## Exercise prompt
Out of the lines below, please list those that hold the string "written".

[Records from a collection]

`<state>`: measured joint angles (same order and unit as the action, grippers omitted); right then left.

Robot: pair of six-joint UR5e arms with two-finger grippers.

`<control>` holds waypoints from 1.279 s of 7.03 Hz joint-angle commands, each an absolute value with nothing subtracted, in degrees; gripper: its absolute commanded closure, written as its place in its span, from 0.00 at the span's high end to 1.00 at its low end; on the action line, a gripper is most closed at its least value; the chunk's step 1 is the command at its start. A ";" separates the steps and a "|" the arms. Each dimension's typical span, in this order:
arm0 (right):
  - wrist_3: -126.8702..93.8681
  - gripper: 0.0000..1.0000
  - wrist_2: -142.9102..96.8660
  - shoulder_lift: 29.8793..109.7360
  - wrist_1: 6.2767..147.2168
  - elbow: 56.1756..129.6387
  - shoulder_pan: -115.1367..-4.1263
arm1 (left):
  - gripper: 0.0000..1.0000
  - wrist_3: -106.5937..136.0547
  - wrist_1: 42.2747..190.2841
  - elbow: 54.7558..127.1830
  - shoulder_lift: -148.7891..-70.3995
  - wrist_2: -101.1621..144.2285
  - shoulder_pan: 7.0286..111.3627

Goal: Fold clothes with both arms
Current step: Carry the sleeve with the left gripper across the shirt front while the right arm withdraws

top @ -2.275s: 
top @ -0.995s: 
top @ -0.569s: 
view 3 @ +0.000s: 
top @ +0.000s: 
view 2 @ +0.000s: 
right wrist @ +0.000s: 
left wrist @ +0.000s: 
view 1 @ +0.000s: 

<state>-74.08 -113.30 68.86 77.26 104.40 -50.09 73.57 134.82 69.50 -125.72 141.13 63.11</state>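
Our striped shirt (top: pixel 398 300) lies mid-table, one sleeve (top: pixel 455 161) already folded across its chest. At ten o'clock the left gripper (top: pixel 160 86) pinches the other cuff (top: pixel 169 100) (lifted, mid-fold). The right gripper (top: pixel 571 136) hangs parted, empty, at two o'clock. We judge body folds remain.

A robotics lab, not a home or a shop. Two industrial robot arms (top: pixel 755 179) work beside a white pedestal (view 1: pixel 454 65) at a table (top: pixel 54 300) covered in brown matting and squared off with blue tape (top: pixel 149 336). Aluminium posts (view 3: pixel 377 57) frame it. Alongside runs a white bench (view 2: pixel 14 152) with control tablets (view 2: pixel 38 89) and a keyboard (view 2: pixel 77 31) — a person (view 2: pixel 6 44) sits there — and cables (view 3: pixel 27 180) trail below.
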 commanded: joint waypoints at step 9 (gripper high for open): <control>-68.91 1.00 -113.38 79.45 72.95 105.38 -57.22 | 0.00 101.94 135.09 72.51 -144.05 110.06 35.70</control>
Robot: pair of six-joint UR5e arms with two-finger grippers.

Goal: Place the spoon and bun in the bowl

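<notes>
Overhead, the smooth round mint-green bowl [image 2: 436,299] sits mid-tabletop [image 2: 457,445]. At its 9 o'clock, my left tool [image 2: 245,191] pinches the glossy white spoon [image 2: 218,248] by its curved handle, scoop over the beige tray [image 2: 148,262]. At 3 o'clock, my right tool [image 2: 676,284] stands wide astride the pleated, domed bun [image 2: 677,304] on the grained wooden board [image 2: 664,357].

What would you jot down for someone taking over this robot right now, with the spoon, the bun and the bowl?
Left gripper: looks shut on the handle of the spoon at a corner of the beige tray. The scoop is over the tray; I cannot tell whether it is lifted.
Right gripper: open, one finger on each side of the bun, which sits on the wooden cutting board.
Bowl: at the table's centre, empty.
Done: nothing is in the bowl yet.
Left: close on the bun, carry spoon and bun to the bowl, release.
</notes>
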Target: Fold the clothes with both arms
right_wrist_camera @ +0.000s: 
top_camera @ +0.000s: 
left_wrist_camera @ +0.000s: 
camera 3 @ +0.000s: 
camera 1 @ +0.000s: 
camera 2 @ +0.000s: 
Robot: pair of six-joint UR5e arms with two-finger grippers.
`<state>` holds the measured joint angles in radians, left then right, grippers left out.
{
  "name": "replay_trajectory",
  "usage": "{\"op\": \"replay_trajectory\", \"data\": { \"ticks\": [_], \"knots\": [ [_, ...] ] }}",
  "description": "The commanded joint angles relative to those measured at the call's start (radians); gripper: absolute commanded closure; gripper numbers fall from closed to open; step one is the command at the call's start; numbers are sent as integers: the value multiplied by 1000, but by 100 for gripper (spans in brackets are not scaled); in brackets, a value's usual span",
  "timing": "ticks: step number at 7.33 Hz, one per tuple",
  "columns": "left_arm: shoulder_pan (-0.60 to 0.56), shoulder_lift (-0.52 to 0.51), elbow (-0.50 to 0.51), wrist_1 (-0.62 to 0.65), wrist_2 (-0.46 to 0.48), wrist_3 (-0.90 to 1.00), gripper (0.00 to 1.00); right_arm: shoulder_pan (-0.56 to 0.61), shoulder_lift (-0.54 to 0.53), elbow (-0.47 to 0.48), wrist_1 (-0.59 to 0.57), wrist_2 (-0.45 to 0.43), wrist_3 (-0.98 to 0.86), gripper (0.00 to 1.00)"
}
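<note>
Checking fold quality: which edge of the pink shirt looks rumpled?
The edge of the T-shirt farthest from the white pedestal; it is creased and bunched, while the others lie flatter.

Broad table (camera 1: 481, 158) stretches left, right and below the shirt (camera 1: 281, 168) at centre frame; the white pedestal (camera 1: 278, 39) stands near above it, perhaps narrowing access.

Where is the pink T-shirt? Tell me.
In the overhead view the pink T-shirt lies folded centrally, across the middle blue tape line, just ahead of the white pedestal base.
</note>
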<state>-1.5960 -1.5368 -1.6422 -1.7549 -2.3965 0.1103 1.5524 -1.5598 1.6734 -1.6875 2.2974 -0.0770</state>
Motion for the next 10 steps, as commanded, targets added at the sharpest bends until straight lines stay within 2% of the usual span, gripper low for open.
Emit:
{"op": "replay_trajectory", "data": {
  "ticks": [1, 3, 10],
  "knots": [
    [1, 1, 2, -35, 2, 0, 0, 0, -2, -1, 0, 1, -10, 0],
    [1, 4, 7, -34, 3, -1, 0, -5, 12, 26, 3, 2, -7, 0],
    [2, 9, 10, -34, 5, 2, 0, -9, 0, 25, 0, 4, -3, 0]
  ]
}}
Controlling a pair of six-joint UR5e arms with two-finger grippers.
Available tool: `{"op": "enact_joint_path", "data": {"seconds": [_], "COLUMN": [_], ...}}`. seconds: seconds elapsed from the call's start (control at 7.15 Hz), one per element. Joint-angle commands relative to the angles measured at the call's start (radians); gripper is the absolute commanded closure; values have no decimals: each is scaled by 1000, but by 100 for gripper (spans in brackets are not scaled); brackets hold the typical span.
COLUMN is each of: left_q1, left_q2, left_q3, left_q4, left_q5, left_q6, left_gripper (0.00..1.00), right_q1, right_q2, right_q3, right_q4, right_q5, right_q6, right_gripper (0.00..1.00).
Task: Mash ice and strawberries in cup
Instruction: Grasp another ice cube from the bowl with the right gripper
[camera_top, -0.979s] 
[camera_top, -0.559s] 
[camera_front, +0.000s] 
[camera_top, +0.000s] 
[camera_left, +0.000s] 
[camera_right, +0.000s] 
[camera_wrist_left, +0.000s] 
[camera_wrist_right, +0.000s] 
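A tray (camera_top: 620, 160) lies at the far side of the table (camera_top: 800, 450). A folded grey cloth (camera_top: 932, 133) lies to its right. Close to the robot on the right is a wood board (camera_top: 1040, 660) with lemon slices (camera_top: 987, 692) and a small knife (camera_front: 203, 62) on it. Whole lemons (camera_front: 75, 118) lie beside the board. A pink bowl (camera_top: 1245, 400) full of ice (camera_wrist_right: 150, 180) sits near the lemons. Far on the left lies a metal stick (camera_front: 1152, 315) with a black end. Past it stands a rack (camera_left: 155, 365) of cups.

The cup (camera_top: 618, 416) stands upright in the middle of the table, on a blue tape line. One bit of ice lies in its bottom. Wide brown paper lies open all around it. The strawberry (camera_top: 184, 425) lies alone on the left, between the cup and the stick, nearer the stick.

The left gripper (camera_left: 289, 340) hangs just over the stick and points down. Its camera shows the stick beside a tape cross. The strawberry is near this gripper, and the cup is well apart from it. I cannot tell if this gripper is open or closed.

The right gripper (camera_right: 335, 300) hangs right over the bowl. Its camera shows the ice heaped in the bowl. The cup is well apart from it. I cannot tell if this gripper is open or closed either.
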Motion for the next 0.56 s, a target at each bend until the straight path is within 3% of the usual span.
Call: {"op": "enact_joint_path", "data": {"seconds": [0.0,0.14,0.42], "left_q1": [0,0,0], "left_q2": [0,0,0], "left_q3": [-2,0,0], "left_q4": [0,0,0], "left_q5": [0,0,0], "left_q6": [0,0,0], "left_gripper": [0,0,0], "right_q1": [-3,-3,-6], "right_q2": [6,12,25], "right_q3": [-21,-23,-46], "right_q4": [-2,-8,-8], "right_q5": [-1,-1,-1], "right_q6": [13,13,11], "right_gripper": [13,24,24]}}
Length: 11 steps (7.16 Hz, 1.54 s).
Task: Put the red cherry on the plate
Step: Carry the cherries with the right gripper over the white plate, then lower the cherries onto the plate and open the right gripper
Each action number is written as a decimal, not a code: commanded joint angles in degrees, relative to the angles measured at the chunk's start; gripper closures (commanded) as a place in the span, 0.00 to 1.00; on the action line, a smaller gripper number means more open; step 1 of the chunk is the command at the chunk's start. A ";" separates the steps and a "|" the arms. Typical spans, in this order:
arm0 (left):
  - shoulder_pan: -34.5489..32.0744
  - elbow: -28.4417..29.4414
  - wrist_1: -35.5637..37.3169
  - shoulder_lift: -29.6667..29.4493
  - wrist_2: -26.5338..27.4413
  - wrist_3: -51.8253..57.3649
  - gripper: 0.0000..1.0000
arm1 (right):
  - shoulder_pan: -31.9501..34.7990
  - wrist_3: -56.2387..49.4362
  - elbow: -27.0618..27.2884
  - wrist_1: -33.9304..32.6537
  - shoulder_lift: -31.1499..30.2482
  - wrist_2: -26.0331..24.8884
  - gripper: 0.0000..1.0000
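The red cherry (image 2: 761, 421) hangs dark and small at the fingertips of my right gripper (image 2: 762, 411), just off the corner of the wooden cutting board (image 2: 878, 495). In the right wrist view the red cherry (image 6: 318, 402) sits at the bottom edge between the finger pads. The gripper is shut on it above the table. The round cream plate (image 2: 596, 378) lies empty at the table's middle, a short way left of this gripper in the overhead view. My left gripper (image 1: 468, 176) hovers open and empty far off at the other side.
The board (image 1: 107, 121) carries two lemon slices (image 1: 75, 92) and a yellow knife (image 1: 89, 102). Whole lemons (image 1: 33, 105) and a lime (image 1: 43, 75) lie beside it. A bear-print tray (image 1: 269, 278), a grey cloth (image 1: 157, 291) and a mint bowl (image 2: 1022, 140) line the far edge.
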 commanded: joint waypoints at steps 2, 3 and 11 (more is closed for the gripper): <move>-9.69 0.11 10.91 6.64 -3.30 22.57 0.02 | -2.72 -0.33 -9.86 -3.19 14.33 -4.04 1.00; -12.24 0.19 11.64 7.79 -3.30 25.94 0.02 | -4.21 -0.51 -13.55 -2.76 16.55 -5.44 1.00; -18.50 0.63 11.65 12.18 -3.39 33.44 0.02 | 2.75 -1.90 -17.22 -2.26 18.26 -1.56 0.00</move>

## Response box
`<control>` holds waypoints from 1.279 s of 7.03 Hz joint-angle commands, each an absolute value with nothing subtracted, in degrees; gripper: its absolute commanded closure, written as its place in its span, from 0.00 at the span's high end to 1.00 at its low end; on the action line, a gripper is most closed at its least value; the chunk's step 1 is the command at its start. A ";" separates the steps and a "|" the arms. Each dimension's typical span, in this order:
Each action number is written as a decimal, not a code: commanded joint angles in degrees, relative to the angles measured at the chunk's start; gripper closures (commanded) as a place in the span, 0.00 to 1.00; on the action line, a smaller gripper number means more open; step 1 of the chunk is the command at the chunk's start. A ";" separates the steps and a "|" the arms. Typical spans, in this order:

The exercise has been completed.